Using the listing below, set down exactly the lines starting at the line that contains "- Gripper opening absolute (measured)" and ending at the line that contains "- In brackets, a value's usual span", both included, and no others.

--- RAW DATA Enclosed Below ---

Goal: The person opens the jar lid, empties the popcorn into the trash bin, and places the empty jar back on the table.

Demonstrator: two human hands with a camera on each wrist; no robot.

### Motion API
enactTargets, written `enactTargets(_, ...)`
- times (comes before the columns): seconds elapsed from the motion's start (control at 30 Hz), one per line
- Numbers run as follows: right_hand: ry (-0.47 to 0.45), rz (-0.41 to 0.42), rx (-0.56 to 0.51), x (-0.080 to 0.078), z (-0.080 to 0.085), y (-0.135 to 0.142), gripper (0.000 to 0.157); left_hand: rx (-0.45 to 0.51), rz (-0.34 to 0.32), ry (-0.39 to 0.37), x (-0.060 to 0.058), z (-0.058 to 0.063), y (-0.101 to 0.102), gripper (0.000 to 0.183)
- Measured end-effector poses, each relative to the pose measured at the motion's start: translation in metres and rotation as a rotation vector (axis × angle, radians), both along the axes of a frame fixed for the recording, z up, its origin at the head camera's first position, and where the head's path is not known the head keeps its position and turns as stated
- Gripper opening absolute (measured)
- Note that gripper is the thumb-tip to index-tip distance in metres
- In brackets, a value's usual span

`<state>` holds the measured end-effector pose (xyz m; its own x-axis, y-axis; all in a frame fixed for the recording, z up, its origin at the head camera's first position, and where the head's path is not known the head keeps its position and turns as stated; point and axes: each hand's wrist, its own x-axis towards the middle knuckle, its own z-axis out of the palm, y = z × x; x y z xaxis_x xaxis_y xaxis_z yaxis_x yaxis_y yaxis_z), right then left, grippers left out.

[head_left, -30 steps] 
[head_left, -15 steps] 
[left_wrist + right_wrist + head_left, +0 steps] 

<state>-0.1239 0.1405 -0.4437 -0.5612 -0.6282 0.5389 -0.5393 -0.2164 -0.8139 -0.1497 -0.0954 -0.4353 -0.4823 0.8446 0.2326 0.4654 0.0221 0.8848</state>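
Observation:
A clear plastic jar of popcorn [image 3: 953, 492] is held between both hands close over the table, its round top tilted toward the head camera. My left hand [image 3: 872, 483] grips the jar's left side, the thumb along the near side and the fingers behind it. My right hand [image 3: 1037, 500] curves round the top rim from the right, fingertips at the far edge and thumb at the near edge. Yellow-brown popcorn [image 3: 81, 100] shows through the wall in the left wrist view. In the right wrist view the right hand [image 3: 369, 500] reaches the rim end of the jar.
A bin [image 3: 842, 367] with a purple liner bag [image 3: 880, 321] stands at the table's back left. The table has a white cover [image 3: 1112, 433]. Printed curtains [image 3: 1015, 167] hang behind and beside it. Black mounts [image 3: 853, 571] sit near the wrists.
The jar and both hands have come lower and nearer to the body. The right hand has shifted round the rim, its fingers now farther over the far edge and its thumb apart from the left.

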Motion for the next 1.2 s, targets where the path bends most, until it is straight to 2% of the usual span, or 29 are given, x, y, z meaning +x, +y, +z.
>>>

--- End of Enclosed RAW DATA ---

EXPECTED OUTPUT –
- Gripper opening absolute (measured)
- Note that gripper is the thumb-tip to index-tip distance in metres
- In brackets, a value's usual span

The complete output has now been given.